Halte Bus

Cerita Hantu > Cerita Seram > Halte Bus

Assalamualikum, selamat membaca. Aku berdiri cukup lama di pinggiran toko karena menunggu hujan untuk reda ini. Tapi sayang hujan sepertinya tak kunjung reda juga. Sudah seminggu ini aku tinggal di rumah paman, pertengkaran mama dan papa membuatku tak betah berada di rumah. Jadi kuputuskan untuk menginap di rumah paman sementara waktu yah menenangkan pikiranku ini yang sungguh kacau.

Paman dan bibiku malah tidak keberatan jika aku menginap di rumah mereka, karena mereka tau papa dan mamaku seperti apa. Tak ada sehari pun mereka tak beradu mulut. Aku masih berdiri di pinggiran toko sambil menenteng 1 tas berisi sayur-mayur dan buah-buahan. Kalau tau akan hujan begini maka dari tadi aku akan bawa payung, uhhhh sebal deh, gerutuku.

Kemudian seseorang memegang pundakku sambil menyodorkan payung bernuansa kupu-kupu merah kepadaku. Aku mengambilnya dan saat akan mengucapkan terima kasih. Laki-laki seperti sebayaku itu langsung pergi, aneh deh, mau tidak mau aku harus menuju ke halte bus untuk pulang ke rumah paman.

Read Another Stories:

Tibalah aku di halte bus yang lumayan sepi ini, cuma ada aku dan 4 orang ibu-ibu di sini, jadi tak lama kemudian aku melihat laki-laki yang memberiku payung tadi berdiri di halte sambil memandang ke arah hujan. Aku mendekatinya dan memegang lengannya.

“Terimakasih atas payungnya” kataku.
Dia menoleh sambil menjawab “sama-sama, tak apa kau pakai saja dulu” jawabnya dengan tatapan dingin.
“Nama mu siapa? Mau pulang kemana?” tanyaku lagi yang berusaha akrab.
“Weri, di jalan bunga no 7” jawabnya.

Kemudian ibu-ibu di belakang malah melihat ke atas kami sambil manyun-manyun gak jelas gitu.

“Apa kau pernah merasa terjatuh ke dalam lubang yang dalam” tanyanya.
“Emm tidak, aku tak pernah jatuh ke dalam lubang” jawabku.
“Kau bohong, buktinya sekarang kau sedang terjatuh” katanya yang membuat aku tambah bingung apa maksudnya.

Dari arah timur munculnya bus berwarna jingga, aku lantas berkata padanya.

“Ayo pulang, busnya sudah datang dan saat turun nanti aku akan mengembalikan payungmu” kataku yang membuatnya tersenyum. Ahh senyumannya sangat manis, ciaaa.

Ibu-ibu di belakangku mulai menaiki bus, saat tiba giliranku aku sempat melirik ke arah weri berdiri tetapi weri malah tidak ada. Kemana dia? Apa dia tak naik bus? Lantas bagaimana dengan payungnya. Kemudian tanpa pikir panjang aku langsung naik ke bus, di dalam bus ibu-ibu yang di belakangku tadi berkata padaku.

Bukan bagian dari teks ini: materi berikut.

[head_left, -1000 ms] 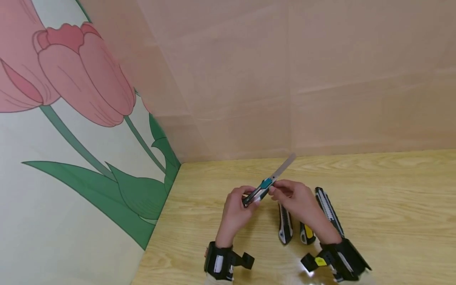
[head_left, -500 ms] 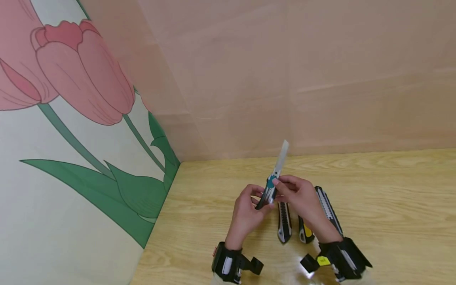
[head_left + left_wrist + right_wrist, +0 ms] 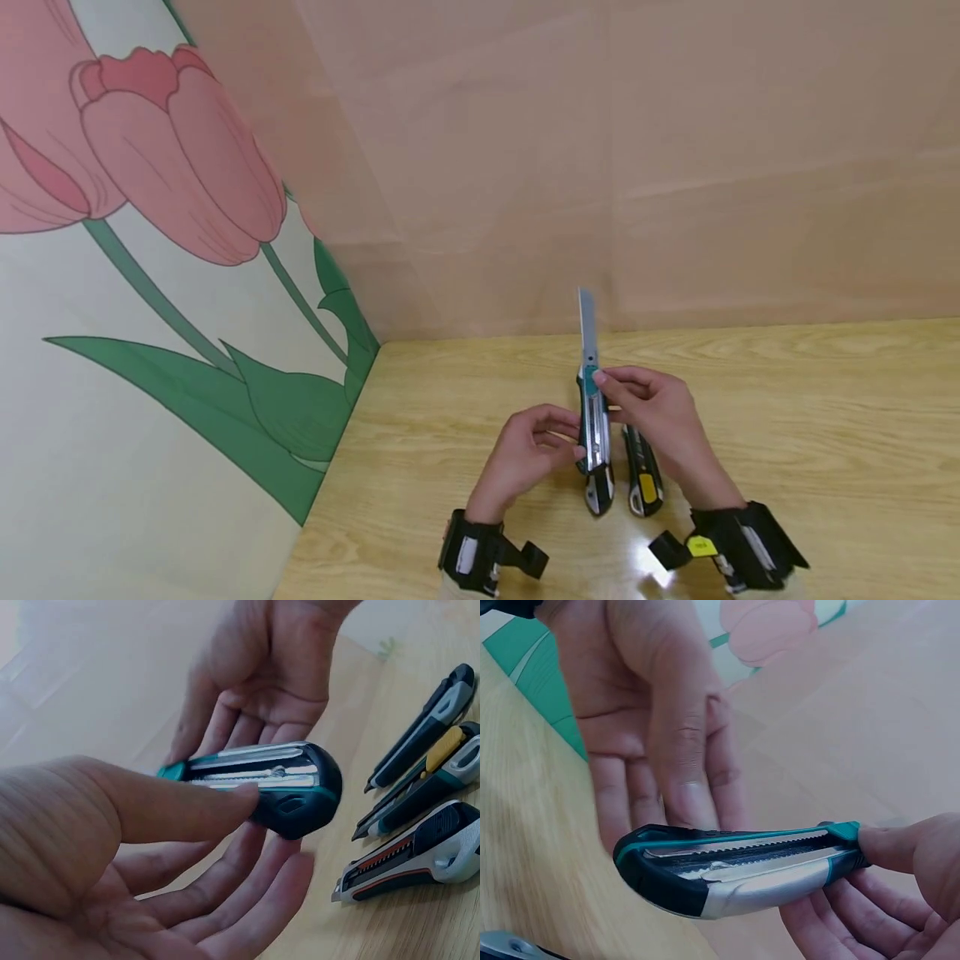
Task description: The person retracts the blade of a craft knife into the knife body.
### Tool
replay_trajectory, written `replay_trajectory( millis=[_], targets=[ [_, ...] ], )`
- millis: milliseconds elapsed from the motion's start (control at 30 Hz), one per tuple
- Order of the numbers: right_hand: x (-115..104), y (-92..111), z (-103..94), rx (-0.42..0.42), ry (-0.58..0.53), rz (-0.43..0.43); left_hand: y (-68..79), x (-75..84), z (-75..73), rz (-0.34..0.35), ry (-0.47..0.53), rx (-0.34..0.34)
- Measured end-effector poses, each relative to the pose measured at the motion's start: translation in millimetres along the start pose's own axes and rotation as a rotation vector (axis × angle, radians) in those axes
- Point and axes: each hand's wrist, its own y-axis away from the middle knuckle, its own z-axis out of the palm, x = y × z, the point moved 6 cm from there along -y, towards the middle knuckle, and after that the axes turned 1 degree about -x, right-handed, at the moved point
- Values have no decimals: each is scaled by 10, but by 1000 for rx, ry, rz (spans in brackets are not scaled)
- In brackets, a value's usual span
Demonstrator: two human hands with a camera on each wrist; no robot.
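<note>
A utility knife [image 3: 596, 425] with a teal slider is held up between both hands, its long silver blade [image 3: 587, 321] pointing away in the head view. My right hand [image 3: 667, 417] grips it near the blade end, the thumb on the teal part. Lower down, my left hand [image 3: 525, 450] holds the handle's side between thumb and fingers. In the left wrist view the left thumb lies along the metal channel of the knife [image 3: 300, 787]. The right wrist view shows the handle's silver side and dark rounded end, with the left fingers behind it.
A black-and-grey cutter [image 3: 599, 492] lies on the wooden table [image 3: 420, 467], partly under the held knife in view. Beside it is a cutter with a yellow part [image 3: 645, 479]. The left wrist view shows a third cutter [image 3: 427, 724]. A pinkish sheet [image 3: 480, 167] stands behind the table.
The knife has turned from slanting right to nearly upright in the head view. My right thumb has come onto the teal slider, and the right hand now covers the farthest-right cutter.
</note>
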Motion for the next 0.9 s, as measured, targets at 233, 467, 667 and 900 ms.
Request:
replay_trajectory(
  millis=[233, 467, 667, 900],
  targets=[
    [-40, 24, -28, -1, -62, -19, 19, 31, 46, 0, 6, -78],
    [-70, 21, -16, -11, -77, -41, 21, 19, 21, -24, 9, -44],
    [-103, 24, -26, -4, -51, -54, 22, 39, 24, -14, 2, -41],
    [-94, 27, 2, -24, -51, -20, 8, 28, 27, 8, -4, -40]
  ],
)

“Dek tadi di halte bus kenapa ngomong sendirian? Adek masih waras kan, cantik-cantik begini kok bicara sendiri” kata ibu itu.

Aku mengernyitkan kening, bicara sendiri? Yang benar saja, jadi weri tadi itu bukan manusia? Kemudian bus kami dihebohkan dengan kecelakaan yang ada di depan. Dapat kulihat muka orang yang kecelakaan itu saat diangkut ke mobil ambulans, karena aku duduk di dekat jendela maka sangat jelas terlihat dan saat itu aku terkejut sekaligus syok ternyata yang kecelakaan tadi itu adalah weri.

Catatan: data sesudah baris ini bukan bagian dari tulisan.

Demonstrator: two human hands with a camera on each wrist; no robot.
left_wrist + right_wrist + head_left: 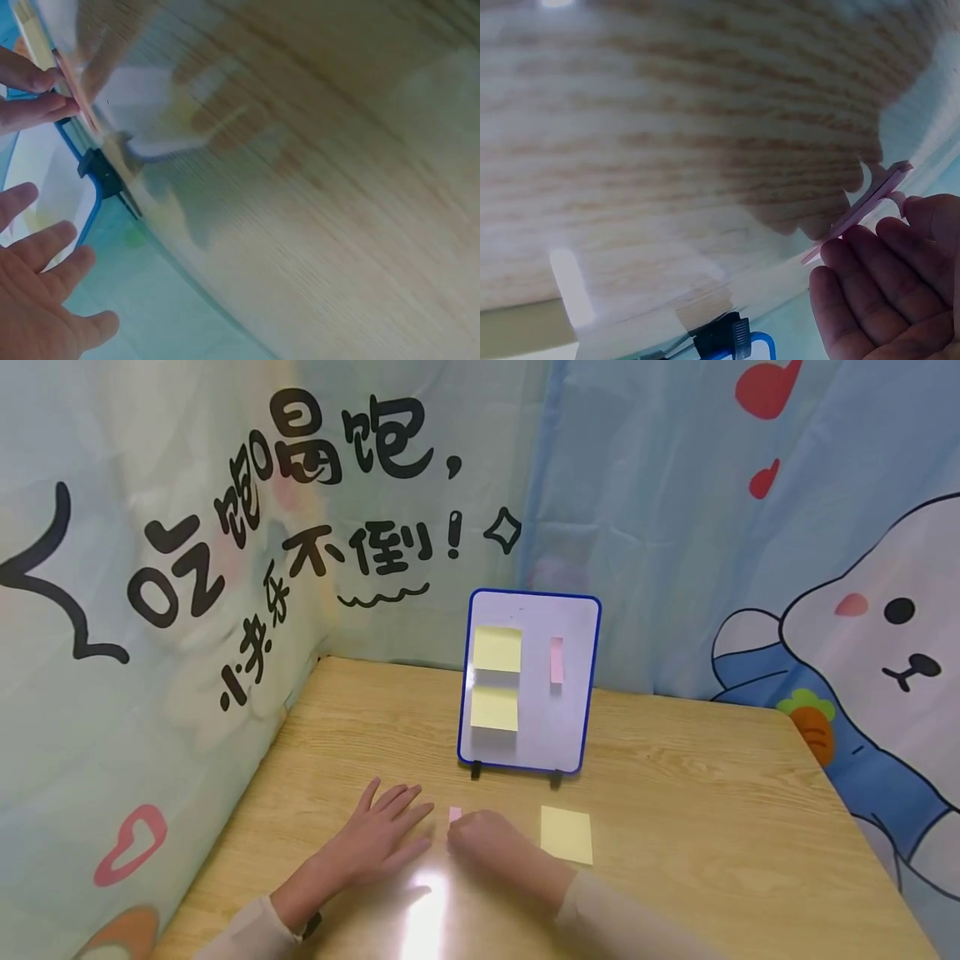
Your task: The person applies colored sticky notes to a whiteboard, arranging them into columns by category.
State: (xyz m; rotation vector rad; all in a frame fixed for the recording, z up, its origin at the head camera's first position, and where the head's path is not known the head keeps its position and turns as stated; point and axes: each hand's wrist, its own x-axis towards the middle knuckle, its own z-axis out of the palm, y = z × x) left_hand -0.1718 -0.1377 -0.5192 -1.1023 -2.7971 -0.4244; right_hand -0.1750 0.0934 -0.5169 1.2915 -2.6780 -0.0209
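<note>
My right hand (498, 847) is low over the table, thumb and forefinger at a narrow pad of pink sticky notes (455, 814). Seen from the right wrist, the pink pad (866, 202) lies on the tabletop, and the thumb and forefinger pinch a pink strip that curls up from it. The other fingers of that hand rest beside the pad. My left hand (378, 843) is to the left of the pad with its fingers spread and holds nothing. Right of the right hand lies a square yellow sticky pad (566, 835).
A small blue-edged whiteboard (536, 718) stands on black feet (476, 770) behind the hands. It bears an upper yellow note (497, 649), a lower yellow note (495, 708) and a pink strip (557, 660). A printed curtain (622, 527) borders the wooden table (712, 827).
</note>
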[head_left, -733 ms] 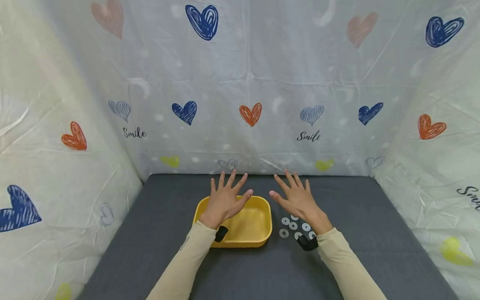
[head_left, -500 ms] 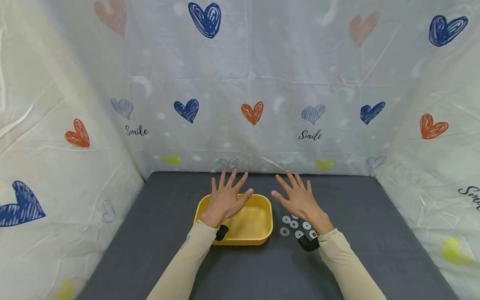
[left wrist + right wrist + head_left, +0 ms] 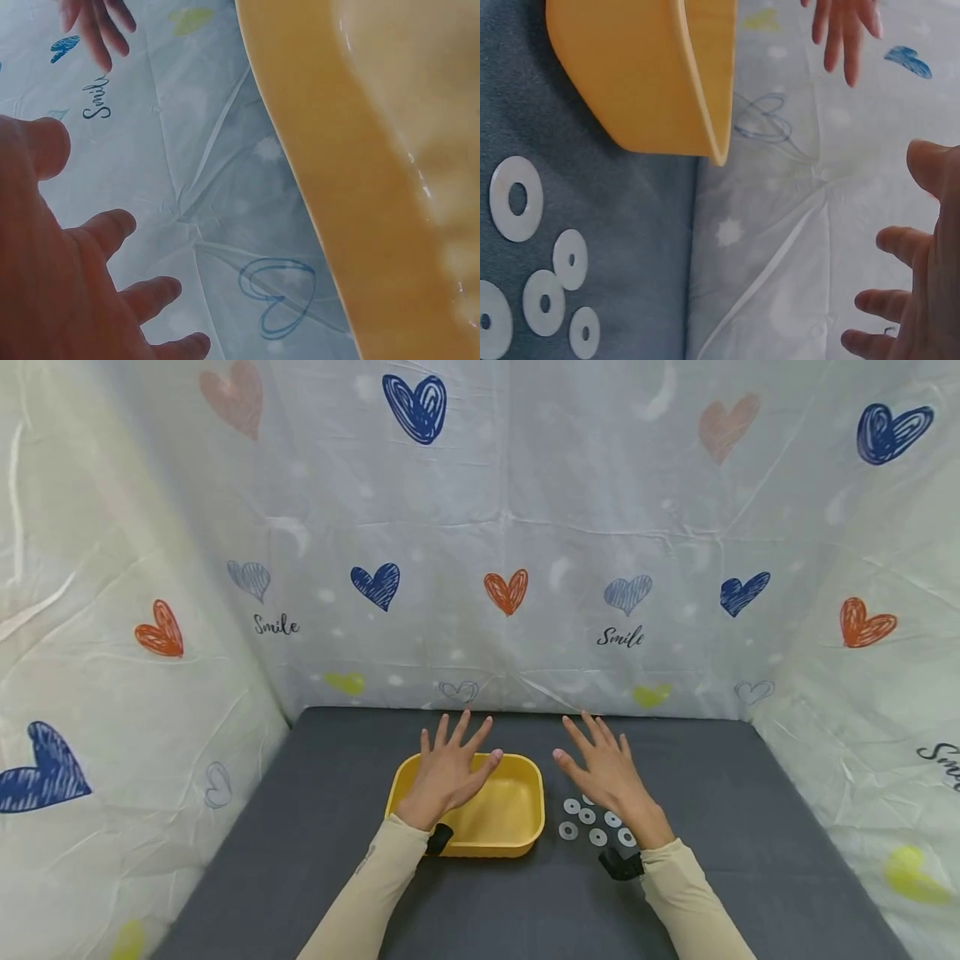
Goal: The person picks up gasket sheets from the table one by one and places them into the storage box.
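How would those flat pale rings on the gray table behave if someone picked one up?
The rings look thin and lie flat on the gray table, so they may be awkward to get a fingertip under. Their crisp, even outlines suggest they're stiff rather than floppy. Being round, one could roll if dropped on its edge.

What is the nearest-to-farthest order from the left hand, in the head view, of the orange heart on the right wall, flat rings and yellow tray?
From the left hand:
1. Yellow tray: partly behind the hand in this view.
2. Flat rings: right of the tray.
3. Orange heart: far right, on the wall.
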Tool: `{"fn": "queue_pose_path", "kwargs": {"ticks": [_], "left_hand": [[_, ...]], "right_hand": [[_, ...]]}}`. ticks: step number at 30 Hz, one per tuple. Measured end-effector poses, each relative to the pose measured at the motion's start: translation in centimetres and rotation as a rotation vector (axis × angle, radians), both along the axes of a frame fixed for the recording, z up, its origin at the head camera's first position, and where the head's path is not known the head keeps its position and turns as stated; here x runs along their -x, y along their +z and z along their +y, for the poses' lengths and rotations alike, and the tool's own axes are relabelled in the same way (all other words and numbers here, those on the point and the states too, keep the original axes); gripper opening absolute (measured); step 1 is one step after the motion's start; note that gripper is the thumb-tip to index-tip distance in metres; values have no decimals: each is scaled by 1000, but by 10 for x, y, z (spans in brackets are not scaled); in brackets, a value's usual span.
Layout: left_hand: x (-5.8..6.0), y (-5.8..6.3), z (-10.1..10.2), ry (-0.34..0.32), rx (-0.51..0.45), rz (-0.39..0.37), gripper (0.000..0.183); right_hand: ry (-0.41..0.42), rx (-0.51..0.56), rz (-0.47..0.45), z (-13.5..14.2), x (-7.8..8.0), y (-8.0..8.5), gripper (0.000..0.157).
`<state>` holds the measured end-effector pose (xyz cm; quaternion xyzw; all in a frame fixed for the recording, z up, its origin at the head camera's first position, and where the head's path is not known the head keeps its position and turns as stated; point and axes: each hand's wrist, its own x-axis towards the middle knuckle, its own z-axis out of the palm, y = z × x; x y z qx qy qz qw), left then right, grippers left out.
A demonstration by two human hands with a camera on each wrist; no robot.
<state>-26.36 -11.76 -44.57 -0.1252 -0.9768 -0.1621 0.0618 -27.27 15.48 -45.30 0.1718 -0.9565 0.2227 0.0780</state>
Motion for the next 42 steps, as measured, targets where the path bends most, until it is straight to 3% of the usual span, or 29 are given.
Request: {"fn": "queue_pose_path", "kwargs": {"ticks": [11, 17, 22, 29, 35, 42], "left_hand": [[-6, 4, -17, 40, -95, -39, 67], [-13, 0, -35, 74, -154, -30, 67], [-21, -4, -52, 86, -191, -35, 70], [-29, -9, -77, 102, -278, -70, 69], [-30, -23, -98, 85, -396, -100, 66], [-34, -36, -116, 163, -536, -183, 61]], "right_hand": [[8, 118, 152, 21, -10, -22, 61], [10, 292, 146, 39, -12, -35, 60], [-20, 360, 157, 56, -12, -46, 58], [-73, 389, 142, 73, -14, -58, 56], [-117, 396, 105, 87, -16, -66, 58], [-152, 401, 47, 97, -18, -74, 59]]}}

Darah segar keluar dari kepalanya, aku duduk kembali, memegang jantungku yang berdebar sangat cepat, apa arti semua ini? Dan sampai sekarang aku masih saja melihat weri di halte bus itu jika diriku ke pasar membeli sayur, dia pasti ada di halte bus itu dan saat itu juga aku dapat mendengar suaranya yang berkata padaku “payung itu untukmu saja” begitulah kata yang di bisikkannya pada telingaku. Sekian, wassalamualikum.